A gorgeous day, and we took a trip to the Gower, to Port Einon, a very beautiful beach. It's an important and protected area for wildflowers, and I spotted some wild sweet peas:

Here's a very similar looking sweet pea from my garden:

Here are some more wildflowers from Port Einon: 

Saturday, 18 June 2011

Foxgloves in their natural habitat

Today we took a road trip to the Brecon Beacons, and a walk to the Ystradfellte waterfalls. 

This is the Clun Gwyn fall. An amazing place to take a picnic.

And here are some foxgloves in their natural habitat!

Friday, 17 June 2011

Do tomatoes grown indoors need pollinating?

A friend at work today asked if tomatoes grown indoors need bees to pollinate the flowers to make them fruit. A good question! 

The Gardener's World website tells me though they do need pollinating, they don't need bees to do it. It says "you will need to pollinate them. This is easy as the male and female parts are contained within each flower. Just give the plant a good shake to dislodge the pollen. Water your plant regularly and feed once a week with diluted tomato fertiliser when flowers appear."

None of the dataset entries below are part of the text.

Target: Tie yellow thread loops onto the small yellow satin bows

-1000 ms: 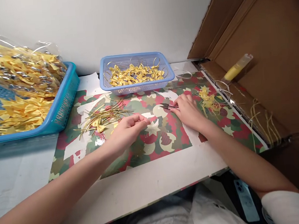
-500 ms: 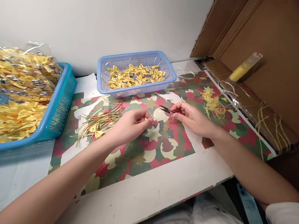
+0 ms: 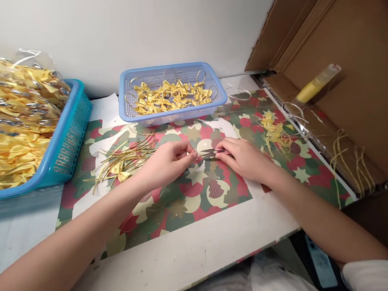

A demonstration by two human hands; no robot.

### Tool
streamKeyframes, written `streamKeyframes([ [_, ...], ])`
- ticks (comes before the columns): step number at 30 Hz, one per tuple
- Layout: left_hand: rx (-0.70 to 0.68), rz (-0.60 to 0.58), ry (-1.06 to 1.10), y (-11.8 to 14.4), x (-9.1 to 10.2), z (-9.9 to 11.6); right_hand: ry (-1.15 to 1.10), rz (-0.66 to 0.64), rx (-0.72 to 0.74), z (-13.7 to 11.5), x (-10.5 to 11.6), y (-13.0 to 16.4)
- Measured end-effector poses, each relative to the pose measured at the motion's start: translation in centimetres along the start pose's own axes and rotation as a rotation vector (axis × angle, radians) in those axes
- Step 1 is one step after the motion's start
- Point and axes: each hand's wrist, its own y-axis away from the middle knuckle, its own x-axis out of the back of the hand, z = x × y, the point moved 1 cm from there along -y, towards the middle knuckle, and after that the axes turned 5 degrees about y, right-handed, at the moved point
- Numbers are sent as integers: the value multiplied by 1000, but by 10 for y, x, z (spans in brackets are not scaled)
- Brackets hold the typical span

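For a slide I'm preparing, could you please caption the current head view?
A right hand holds pointed snips toward a pinched left hand, with a blue basket of yellow bows beyond.

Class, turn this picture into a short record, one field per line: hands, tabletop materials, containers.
Left hand: pinched shut; any held item unclear
Right hand: holding scissors-like tool, blades towards left hand
Near left hand: gold wires, yellow bow
Right of right hand: tangled yellow threads
Back basket: blue, containing yellow bows
Left basket: blue; yellow ribbon pieces, clear bag above them

Anything in the left hand (image 3: 176, 161) too small to tell, teal basket (image 3: 75, 139) cropped at left
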Motion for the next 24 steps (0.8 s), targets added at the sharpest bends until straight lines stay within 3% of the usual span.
streamKeyframes([
  [9, 16, -22, -13, 1, 1, 3, 67, 20, 32, -3, 0, -2],
  [15, 29, -6, 39, 3, 3, 2, -15, 89, -63, 7, 5, 1],
  [18, 30, 33, 68, 10, 4, 2, -107, 112, -95, 10, -1, -3],
  [24, 40, 124, 124, 34, 7, -1, -116, -12, 16, -2, -26, -20],
])
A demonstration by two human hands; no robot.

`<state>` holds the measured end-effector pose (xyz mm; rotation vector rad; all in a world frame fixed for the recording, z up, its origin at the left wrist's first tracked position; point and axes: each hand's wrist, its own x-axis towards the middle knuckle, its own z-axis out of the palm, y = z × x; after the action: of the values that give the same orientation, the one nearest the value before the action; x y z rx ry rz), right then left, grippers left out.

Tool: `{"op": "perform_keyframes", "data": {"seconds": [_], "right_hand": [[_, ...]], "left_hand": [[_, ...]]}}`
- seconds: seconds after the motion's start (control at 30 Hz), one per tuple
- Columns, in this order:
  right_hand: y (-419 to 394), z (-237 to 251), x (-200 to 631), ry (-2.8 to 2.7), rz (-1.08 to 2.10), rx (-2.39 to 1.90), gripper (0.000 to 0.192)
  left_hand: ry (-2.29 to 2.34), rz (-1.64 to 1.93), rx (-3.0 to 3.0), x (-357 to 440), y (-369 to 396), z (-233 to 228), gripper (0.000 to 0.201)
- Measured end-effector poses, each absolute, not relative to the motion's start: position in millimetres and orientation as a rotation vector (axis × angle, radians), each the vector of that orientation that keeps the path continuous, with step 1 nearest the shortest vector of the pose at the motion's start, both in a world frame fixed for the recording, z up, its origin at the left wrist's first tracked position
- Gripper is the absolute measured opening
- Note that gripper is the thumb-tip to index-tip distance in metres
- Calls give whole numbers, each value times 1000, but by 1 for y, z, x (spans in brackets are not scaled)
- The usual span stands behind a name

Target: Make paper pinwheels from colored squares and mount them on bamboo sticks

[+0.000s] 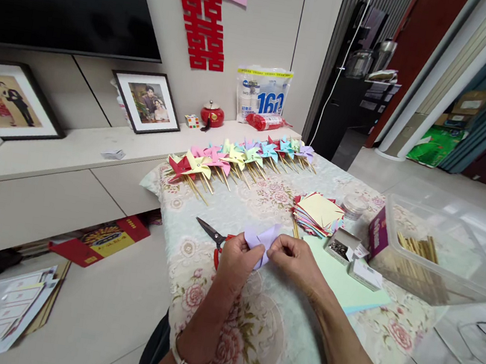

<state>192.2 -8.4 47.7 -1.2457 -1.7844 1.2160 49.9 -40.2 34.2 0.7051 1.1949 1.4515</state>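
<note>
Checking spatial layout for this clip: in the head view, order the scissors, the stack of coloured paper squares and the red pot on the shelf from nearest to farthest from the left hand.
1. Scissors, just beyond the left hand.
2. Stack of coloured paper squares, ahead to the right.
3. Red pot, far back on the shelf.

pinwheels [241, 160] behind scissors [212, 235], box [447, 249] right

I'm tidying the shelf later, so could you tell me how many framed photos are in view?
2: one framed photo at the far left, one framed photo leaning beside the red pot.
</note>
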Motion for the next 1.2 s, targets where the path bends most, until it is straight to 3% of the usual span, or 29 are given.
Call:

So I've given my tomato plants a good shake! 

Deaths: 15

My first sweet pea flower

Slug deaths: 4

Tuesday, 14 June 2011

A sunny day, I got lots of planting done!

Just look at the foxgloves! 

A lovely warm and sunny day today. I got home from work and immediately went out to the garden. Late last year I dug up a massive bamboo plant, it took weeks & I felt sure I'd dug it all up, but I was wrong...I found some bamboo shooting up in the middle of the lawn! 

I planted some more carrots, and some more beetroot, the last lot was eaten by the slugs, so this time I've put the tops of plastic bottles over them to protect them. I planted out the nasturtiums, amongst the radishes and cabbages. 

I planted some fennel seeds. I also repotted the two sweet pea plants I've got by the decked area, they were looking a bit yellow & had grown too big for their pots. 

I planted some more mixed salad, and repotted the coriander plant that seems to be doing quite well. 

Some of the spinach has recovered, I thought it had all been eaten by the slugs, but some of the plants survived.

The big growing plant behind the magnolia tree (not sure of the name) is going crazy, and is growing some beautiful yellow flowers, the bees love it! [update: I think it must by a type of honeysuckle]

Monday, 13 June 2011

Rain makes my garden happy

The garden is lush. It's been raining so much, the plants are happy. 

The sweet peas are about to flower! I'm very excited about this, they are my favourite flowers.

Death to the slugs: 5 (4 tiny ones and 1 giant one!|)

Thursday, 9 June 2011

A secret place

There's a secret place near where I live. It's beautiful, with a big lake, and lots of lovely birds and wildlife. I took these pictures when I went there after work this evening.

A rose for Hay

I was working at the Hay Festival last week. After each show, someone from the festival hands each of the speakers or performers a long stemmed rose. I was lucky enough to be given one of the roses, and it's lasted well!